Generations Jazz Fest, Nuyorican Tuesdays, George Curry
Ron Scott | 9/1/2016, 3:29 p.m.
Corneil has been playing monthly at the Nuyorican since 1995. The percussion and conga player was a member of the Corso house band, the earlier blazing shrine of salsa. He has played with vocalists Larry Harlow and Joe Bataan, and the pianist Hilton Ruiz.
He was nominated for a Grammy Award (Best Latin Jazz Album, 2010) for “Things I Wanted To Do.” His CD, “Afro Blue Monk” (Chemboro Music, 2012) is a furious combination of African rhythms, blues and Latin Jazz.
The cut “Afro Blue” takes on a somewhat haunting melody with vocals by Ileana Santamaria, Frank Fontaine on clarinet and Elio Villafranca on piano, which transforms into a hip bolero. Special guest trumpeter Jimmy Owens steps out on the title cut, “Blue Monk,” adding a jaunting high fly.
The second Tuesday of every month is Latin Jazz Big Band night, featuring the drummer/percussionist/composer Victor Rendon & Bronx Conexion. The 21-piece big band plays Latin standards and the charts of Count Basie but are there for the ferocious salsa tunes.
The big band hinges on those days when the Allegra All-Stars, Johnny Pacheco and Charlie and Eddie Palmieri was holding court at the Concord Plaza and Hotel Diplomat.
Although most of the musicians have fulltime jobs, they are all professionals who have been a part of noted bands at large. Rendon often invites his music students from Lehman to sit in. He has played with Mongo Santamaria, Chico O’Farrill and Carlos “Patato” Valdés.
Rendon is an instructor at Lehman College in the Bronx, where he co-leads the Latin Jazz Ensemble. Rendon and the big band have appeared at the Nuyorican since 2012.
Rendon and the big band recently released their debut CD, “True Flight” (Tortilla Flat Music, 2016).
Corneil is also a member of the band and appears on this recording. This outing includes originals such as Rendon’s “Café Sin Leche” (“Coffee No Milk”) an up-tempo salsa/mambo, and covers such as Bob Marley’s “No Woman, No Cry,” reconstructed into a Latin-tinged swing with melodic drum and conga beats.

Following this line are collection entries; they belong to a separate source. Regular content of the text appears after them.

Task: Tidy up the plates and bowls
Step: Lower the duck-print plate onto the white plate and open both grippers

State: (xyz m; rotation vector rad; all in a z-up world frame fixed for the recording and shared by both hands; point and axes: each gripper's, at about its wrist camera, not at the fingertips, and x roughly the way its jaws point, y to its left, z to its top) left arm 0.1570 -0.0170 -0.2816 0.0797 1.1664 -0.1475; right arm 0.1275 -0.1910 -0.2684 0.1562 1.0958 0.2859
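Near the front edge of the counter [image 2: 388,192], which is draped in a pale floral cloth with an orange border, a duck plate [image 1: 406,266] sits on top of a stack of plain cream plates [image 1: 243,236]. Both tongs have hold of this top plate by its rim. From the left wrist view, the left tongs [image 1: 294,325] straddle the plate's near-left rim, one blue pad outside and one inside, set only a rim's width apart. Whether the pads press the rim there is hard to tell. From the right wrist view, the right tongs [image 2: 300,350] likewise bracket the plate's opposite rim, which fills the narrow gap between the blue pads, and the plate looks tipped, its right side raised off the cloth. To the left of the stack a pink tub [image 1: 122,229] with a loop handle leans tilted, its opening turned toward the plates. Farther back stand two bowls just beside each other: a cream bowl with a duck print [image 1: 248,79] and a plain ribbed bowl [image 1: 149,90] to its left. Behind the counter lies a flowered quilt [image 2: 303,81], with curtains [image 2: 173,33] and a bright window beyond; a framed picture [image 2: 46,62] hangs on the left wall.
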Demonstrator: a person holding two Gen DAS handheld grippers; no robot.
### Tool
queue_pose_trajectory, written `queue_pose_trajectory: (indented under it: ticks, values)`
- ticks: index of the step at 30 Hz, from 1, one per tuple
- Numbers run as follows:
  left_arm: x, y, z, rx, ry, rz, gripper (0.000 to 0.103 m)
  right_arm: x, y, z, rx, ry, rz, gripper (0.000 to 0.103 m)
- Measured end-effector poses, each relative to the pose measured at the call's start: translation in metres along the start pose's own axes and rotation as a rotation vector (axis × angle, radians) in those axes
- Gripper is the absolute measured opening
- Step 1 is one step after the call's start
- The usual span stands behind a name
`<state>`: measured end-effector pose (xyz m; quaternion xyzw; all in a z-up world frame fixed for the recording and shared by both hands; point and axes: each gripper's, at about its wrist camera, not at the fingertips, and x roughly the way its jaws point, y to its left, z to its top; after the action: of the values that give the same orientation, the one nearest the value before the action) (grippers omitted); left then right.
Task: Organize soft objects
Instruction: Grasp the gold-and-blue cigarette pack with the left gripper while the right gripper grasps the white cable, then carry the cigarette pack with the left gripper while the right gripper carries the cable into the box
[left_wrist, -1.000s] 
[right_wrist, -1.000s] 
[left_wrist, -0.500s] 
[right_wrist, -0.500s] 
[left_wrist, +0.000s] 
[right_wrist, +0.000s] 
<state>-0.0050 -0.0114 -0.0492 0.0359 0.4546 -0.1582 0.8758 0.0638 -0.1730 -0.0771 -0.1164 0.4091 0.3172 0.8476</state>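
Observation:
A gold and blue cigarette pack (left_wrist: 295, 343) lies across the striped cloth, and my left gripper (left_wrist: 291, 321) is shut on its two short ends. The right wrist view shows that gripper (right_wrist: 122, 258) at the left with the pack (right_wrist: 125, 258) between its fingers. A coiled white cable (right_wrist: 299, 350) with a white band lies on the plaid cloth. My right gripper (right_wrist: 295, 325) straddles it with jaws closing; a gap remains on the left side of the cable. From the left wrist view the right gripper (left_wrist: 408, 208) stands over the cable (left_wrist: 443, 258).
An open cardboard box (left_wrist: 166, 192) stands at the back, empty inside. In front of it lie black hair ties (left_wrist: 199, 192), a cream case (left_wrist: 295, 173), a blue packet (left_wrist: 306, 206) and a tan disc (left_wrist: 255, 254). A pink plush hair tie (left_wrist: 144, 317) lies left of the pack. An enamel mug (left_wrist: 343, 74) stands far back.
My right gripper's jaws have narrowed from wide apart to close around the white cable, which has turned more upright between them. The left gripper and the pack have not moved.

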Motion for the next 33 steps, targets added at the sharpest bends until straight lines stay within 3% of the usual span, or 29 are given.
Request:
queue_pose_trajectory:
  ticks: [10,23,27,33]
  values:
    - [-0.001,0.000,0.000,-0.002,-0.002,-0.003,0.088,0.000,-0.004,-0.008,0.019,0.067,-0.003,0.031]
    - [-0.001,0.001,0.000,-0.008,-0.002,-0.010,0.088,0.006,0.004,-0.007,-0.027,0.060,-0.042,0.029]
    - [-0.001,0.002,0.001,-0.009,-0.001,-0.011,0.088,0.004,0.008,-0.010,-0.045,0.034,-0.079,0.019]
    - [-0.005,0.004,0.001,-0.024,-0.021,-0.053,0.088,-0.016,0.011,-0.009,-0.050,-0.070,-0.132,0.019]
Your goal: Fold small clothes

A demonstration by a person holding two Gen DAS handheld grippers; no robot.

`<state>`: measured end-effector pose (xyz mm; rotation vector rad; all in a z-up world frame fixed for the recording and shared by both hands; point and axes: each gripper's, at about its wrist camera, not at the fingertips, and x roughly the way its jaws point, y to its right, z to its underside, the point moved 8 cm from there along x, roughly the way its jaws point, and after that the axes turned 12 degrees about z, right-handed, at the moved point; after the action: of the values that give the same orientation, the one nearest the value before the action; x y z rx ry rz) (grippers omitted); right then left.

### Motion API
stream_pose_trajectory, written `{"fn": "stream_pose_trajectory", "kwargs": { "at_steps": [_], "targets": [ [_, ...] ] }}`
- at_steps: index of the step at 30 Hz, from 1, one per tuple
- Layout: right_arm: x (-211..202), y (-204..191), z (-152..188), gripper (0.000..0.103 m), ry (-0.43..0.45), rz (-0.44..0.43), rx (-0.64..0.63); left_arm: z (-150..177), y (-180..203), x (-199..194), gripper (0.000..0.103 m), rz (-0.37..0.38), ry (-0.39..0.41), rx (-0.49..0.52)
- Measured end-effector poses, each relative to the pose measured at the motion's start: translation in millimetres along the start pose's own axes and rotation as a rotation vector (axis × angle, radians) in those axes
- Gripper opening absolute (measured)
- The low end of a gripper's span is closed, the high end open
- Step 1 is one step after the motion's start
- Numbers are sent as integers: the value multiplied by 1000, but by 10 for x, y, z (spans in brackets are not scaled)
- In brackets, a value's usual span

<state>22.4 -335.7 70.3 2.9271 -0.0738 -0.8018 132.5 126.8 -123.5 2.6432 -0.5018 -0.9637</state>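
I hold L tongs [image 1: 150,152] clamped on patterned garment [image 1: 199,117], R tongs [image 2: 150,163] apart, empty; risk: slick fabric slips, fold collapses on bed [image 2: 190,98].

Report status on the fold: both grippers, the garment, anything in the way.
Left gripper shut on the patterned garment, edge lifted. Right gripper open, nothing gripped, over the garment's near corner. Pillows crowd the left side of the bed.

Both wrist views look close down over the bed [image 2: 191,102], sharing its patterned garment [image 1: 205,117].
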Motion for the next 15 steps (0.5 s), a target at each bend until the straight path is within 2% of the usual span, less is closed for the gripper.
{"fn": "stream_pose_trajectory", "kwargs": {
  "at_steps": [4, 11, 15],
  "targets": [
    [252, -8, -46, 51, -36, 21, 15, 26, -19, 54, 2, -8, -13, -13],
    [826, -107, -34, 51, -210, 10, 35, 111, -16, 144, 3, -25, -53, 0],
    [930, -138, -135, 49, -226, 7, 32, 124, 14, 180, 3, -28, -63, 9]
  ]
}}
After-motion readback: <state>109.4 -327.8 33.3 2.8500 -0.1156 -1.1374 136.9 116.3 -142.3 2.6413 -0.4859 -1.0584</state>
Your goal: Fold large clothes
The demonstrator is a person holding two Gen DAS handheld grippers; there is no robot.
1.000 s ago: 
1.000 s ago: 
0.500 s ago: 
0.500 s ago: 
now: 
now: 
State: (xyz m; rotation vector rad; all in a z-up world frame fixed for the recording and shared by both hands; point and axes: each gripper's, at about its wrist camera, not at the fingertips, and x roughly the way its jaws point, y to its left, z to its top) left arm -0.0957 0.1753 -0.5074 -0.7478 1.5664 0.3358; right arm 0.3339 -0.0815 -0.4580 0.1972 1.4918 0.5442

Latin music reigns supreme the first and second Tuesday of every month, featuring the Chembo Corniel Quintet and Victor Rendon & Bronx Conexion, respectively. The music begins at 9 p.m. with an admission price of $10 and $7 for students.
Like many, I was extremely shocked and saddened to hear about the journalist and activist George Curry passing Aug. 20 from a heart attack at the age of 69.
He had so many goals he wanted to attain. One of them was resurrecting Emerge magazine, of which he became the editor-in-chief in 1989. I met Curry during our membership in the New York Association of Black Journalists. He was actively involved in the organization and committed to our summer internship program for high school students.
When the activist, novelist and author Ishmael Reed coined the phrase “writin is fightin,” he could have had Curry in mind. Curry was a warrior. His pen was his sword and his computer became his international cellphone to inform America and the world on the issues of Black America.
Curry had the wisdom and courage of the abolitionist, orator and writer Frederick Douglass. He inspired thousands of young writers, including his peers. It is his shared courage that will enable fellow writers to carry the torch that he so gallantly held.